Blue Jay postąpił źle..Ale nie zabił Killera więc go też nie powinni
zabić. Po oddzieleniu stron stada nie wychodziłam z domu często. Wolałam
być sama...Ale coś wyciągnęło mnie na dwór. Zobaczyłam wyspę na której
stał wielki apartament. Dużo myśli przechodziło mi przez głowę, a mniej
więcej typu "O nie! ludzkość się tu przeniosła!" albo "Trzeba o tym
powiadomić Costę!"..Ale po chwili zauważyłam że na balkonie stoi Killer.
Poszłam do Costy.
-Cześć Costa..
-O, Rina dobrze cie widzieć..Nie wychodzisz ni nic.. -Powiedziała
-Mam pewne zmartwienia dotyczące Killera..-powiedziałam
-Tak..pewnie widziałaś jego apartament? To jest jego sprawka..Umie używać magii..dosyć silnej magii..

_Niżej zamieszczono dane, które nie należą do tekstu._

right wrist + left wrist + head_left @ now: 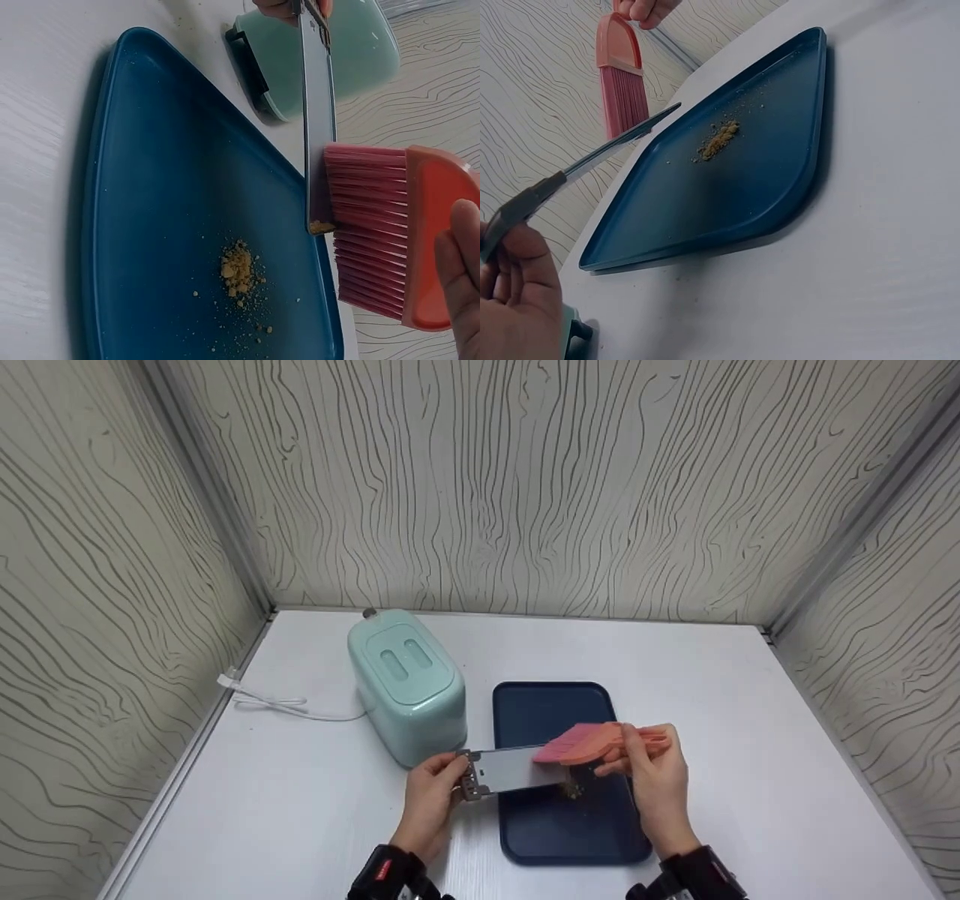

-O..to jego? a ja myślałam że ludzie go złapali czy coś..-powiedziałam..
-Muszę iść..-powiedziała Costa i gdzieś się teleportowała.
Zachciało mi się jeść, więc poszłam na polankę zjeść trochę trawy. Nagle
jakiś niedźwiedź na mnie skoczył. Ja zrobiłam unik i walnął prosto w
drzewo. Jednakże to nie koniec przygody! Z niedaleka usłyszałam ujadanie
psów myśliwskich i jakieś krzyki. Niedźwiedź tylko ryknął i zniknął za
krzakami. Gdy się odwróciłam zobaczyłam ludzi którzy spuszczają swoje
psy ze smyczy. Biegły prosto na mnie więc postanowiłam uciekać. Ludzie
wzięli jakiś "kantar" (bo tak na to mówili) i dłuuuugi sznurek. Pięć
psów biegło za mną. Jeden był tak szybki że na mnie skoczył.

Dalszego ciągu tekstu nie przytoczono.